It’s not bragging if it’s true.

“We’re fixing to top 500 cars that we’ve built,” said Wally Stroupe in early September. “We’re really close. And I’ve got 21 world championships in our cars. We’ve got them from Pro Mod down to Quick Rod. We’ve got, I think, six or seven championships in Top Sportsman.”

Longevity has something to do with that. Stroupe, now 60, has been building drag race cars since he was a teenager. But just being around a long time is no guarantee of success. That takes dedication, innovation, and a commitment to quality.

“The biggest thing I hear from customers is not only do our cars work well, but our fit-and-finish work outdoes everybody,” Stroupe said. “I’d say we’ve got probably 200 Best Engineered and Best Appearing awards with our cars.

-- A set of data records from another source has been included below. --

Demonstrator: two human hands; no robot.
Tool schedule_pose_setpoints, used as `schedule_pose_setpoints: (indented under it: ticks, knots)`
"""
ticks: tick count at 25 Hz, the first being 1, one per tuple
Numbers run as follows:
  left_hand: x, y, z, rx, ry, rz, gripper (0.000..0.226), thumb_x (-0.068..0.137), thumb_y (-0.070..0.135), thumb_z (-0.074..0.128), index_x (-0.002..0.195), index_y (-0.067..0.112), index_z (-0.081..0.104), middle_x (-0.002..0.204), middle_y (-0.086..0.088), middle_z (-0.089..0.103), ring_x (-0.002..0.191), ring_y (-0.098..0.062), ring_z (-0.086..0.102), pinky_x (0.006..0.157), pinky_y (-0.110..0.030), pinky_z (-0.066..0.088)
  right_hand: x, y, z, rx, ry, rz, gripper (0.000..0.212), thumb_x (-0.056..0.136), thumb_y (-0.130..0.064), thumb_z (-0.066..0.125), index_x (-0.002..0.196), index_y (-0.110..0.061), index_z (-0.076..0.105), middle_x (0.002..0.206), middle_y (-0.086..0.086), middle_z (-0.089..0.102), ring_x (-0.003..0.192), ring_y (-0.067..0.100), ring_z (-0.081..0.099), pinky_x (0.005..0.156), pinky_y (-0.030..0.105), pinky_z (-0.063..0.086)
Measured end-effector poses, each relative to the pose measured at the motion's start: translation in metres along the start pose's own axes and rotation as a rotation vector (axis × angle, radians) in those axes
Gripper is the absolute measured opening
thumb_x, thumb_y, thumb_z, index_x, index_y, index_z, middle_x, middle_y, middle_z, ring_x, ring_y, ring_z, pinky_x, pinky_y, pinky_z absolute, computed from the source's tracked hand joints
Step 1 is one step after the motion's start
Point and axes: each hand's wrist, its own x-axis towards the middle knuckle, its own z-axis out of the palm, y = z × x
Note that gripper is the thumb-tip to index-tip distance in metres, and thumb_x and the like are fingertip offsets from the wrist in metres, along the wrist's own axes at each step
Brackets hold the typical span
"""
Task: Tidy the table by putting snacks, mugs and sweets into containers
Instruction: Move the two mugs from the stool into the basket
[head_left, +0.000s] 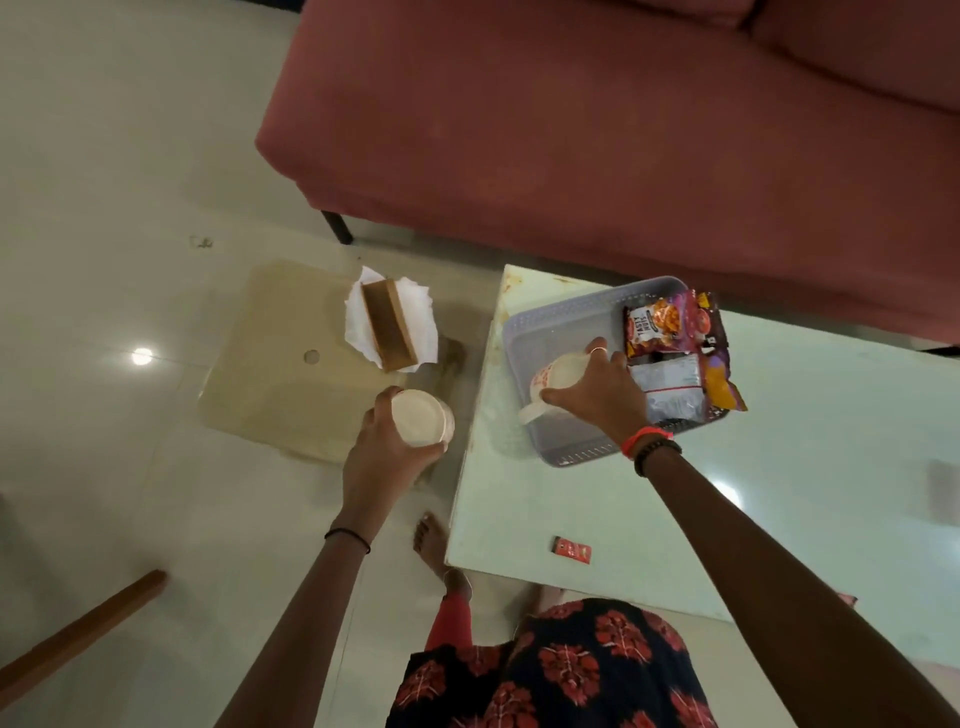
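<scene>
A grey plastic basket (550, 322) sits at the far left corner of the pale glass table (779, 467). Several snack packets (670, 332) lie in its right half. My right hand (602, 389) grips a white mug (553, 384) lying on its side over the basket's left half. My left hand (384, 447) holds a second white mug (421, 415) in the air, left of the table and over the floor. A small red sweet wrapper (572, 549) lies on the table near its front edge.
A red sofa (571, 130) stands behind the table. On the floor to the left, a beige mat (270, 374) carries a brown box on white paper (389, 325). A wooden bar (78, 634) shows at the lower left. My foot (434, 538) stands by the table's corner.
</scene>
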Motion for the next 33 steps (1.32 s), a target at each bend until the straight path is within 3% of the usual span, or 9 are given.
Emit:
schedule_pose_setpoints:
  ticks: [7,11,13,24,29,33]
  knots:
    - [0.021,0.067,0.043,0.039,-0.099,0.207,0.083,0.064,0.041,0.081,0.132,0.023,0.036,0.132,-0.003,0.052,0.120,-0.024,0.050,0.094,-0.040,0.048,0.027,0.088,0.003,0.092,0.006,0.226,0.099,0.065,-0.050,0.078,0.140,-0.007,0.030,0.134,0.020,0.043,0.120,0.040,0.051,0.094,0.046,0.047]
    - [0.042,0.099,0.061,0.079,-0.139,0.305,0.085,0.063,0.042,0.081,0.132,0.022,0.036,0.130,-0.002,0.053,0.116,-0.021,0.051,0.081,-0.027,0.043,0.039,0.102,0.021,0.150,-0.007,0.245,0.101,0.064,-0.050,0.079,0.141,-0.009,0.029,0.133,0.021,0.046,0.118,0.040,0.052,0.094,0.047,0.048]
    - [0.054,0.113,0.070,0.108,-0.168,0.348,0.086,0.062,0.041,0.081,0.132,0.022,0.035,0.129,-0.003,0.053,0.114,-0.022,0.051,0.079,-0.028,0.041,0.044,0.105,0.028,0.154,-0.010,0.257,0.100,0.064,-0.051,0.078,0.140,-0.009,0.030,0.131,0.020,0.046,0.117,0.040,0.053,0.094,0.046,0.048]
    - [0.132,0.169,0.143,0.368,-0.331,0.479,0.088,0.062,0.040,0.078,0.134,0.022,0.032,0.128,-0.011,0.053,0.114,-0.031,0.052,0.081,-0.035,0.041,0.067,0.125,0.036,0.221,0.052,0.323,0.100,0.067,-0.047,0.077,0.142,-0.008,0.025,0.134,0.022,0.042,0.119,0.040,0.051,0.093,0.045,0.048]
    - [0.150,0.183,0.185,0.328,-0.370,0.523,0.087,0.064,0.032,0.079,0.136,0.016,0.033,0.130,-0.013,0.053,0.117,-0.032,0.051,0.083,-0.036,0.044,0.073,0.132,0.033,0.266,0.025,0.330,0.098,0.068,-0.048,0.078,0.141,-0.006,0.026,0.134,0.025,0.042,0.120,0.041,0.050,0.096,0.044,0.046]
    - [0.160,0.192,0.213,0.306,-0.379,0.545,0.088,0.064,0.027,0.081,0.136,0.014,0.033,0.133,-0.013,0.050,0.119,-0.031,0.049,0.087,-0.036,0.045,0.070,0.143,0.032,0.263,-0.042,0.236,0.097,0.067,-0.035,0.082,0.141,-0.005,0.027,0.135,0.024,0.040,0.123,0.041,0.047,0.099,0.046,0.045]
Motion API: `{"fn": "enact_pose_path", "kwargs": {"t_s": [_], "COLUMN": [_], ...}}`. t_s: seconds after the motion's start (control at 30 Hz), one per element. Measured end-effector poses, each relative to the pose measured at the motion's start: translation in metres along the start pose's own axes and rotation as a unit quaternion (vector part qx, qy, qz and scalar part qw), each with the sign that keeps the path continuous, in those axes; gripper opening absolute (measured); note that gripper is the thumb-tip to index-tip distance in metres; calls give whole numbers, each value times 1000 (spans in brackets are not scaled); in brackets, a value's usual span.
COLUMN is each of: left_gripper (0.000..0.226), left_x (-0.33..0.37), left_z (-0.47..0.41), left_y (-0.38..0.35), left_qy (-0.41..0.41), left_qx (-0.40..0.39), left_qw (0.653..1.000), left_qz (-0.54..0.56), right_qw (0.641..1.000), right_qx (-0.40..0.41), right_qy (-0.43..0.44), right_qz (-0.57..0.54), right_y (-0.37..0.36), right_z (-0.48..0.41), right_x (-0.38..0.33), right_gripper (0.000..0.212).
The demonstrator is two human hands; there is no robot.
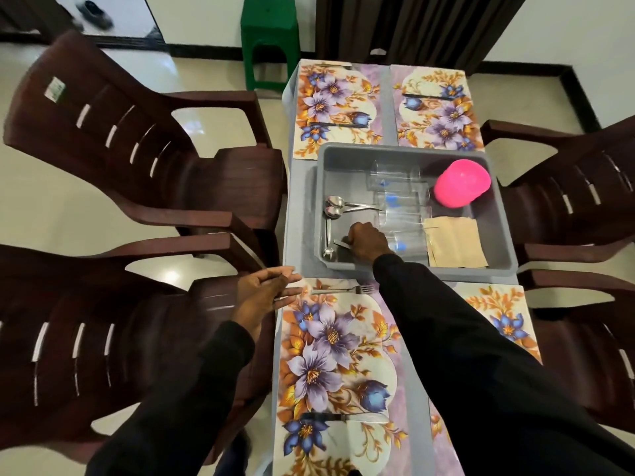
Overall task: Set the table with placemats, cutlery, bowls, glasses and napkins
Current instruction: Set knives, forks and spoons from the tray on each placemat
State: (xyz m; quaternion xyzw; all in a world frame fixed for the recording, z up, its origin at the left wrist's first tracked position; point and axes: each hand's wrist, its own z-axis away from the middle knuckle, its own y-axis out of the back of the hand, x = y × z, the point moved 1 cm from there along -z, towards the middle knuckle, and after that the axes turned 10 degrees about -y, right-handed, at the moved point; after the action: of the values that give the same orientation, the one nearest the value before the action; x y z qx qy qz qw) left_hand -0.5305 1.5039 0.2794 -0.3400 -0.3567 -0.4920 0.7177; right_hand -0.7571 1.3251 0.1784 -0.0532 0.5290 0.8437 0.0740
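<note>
Starting left: two brown plastic chairs, far one [137, 139] and near one [103, 331], pushed up to the grey surface [298, 218]. Left hand [263, 297] hovers over the near chair's arm at the surface edge, fingers straight and spread, holding nothing, tips just beside the fork [343, 289] handle; contact unclear. Green stool [269, 39] on the floor beyond the surface. Near-left placemat [336, 355], floral, has the fork lying along its far edge and a knife [343, 417] across its near part. Far-left placemat [336, 97] carries a dark-handled knife [340, 124]. Grey tub [405, 149] sits mid-surface between the far and near mats. Inside at its left: spoons [335, 207], bowls up. Right hand [367, 240] reaches into the tub's near-left corner, fingers curled round a flat metal cutlery piece [340, 243]; which kind, cannot tell. Clear glasses [395, 180] lie on their sides in the tub's middle. Tan napkins [453, 242] stacked flat in the near-right corner. Pink bowl [460, 182] upside down, tilted against the far-right wall. Far-right placemat [443, 121] with a knife [429, 96]. Near-right placemat [498, 314], partly hidden by the right sleeve. Two more brown chairs on the right, far [567, 194] and near [601, 338].
</note>
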Motion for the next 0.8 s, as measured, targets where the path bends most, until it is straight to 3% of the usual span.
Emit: {"fn": "enact_pose_path", "kwargs": {"t_s": [0.17, 0.23, 0.33, 0.4, 0.47, 0.57, 0.63, 0.8], "left_gripper": [21, 21, 19, 20, 21, 26, 36, 35], "left_x": [0, 0, 1, 2, 2, 0, 2, 6], "left_z": [-9, -11, -15, -18, -21, -27, -31, -38], "left_y": [-15, -20, -26, -32, -40, -55, -67, -90], "left_qy": [7, 8, 12, 20, 29, 36, 32, 3], "left_qx": [-5, -9, -12, -13, -15, -19, -23, -7], "left_qw": [1000, 1000, 1000, 999, 998, 994, 990, 976], "left_qz": [1, 1, 17, 36, 58, 106, 138, 218], "right_qw": [998, 996, 977, 950, 907, 786, 722, 667], "right_qx": [-25, -26, 19, 69, 88, 61, 8, -124], "right_qy": [39, 43, 17, -14, -40, -83, -100, -127], "right_qz": [-35, -74, -214, -303, -409, -610, -685, -723], "right_y": [-6, -3, 15, 32, 47, 61, 65, 53], "right_z": [-3, -7, -6, 2, 17, 49, 76, 124], "right_x": [8, 10, 12, 17, 23, 28, 23, 5], "right_gripper": [8, 11, 19, 14, 3, 12, 22, 21]}}
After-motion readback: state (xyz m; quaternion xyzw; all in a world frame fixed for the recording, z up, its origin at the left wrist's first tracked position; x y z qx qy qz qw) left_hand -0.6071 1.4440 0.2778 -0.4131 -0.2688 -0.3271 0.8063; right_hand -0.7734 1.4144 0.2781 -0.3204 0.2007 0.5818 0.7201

“I’m a stickler,” he added. “I’m very picky about looks and detail stuff. I guess it shows when the customers say that.”

Top Sportsman drag racer Jackie Darter feels much the same way. “I’m really particular about my stuff. I know what I’m looking for.” Stroupe has built five cars for Darter over the past 25 years, and he “takes a lot of pride in what he does,” Darter said. “I’ve seen a lot of cars in my time, and there’s nothing better out there.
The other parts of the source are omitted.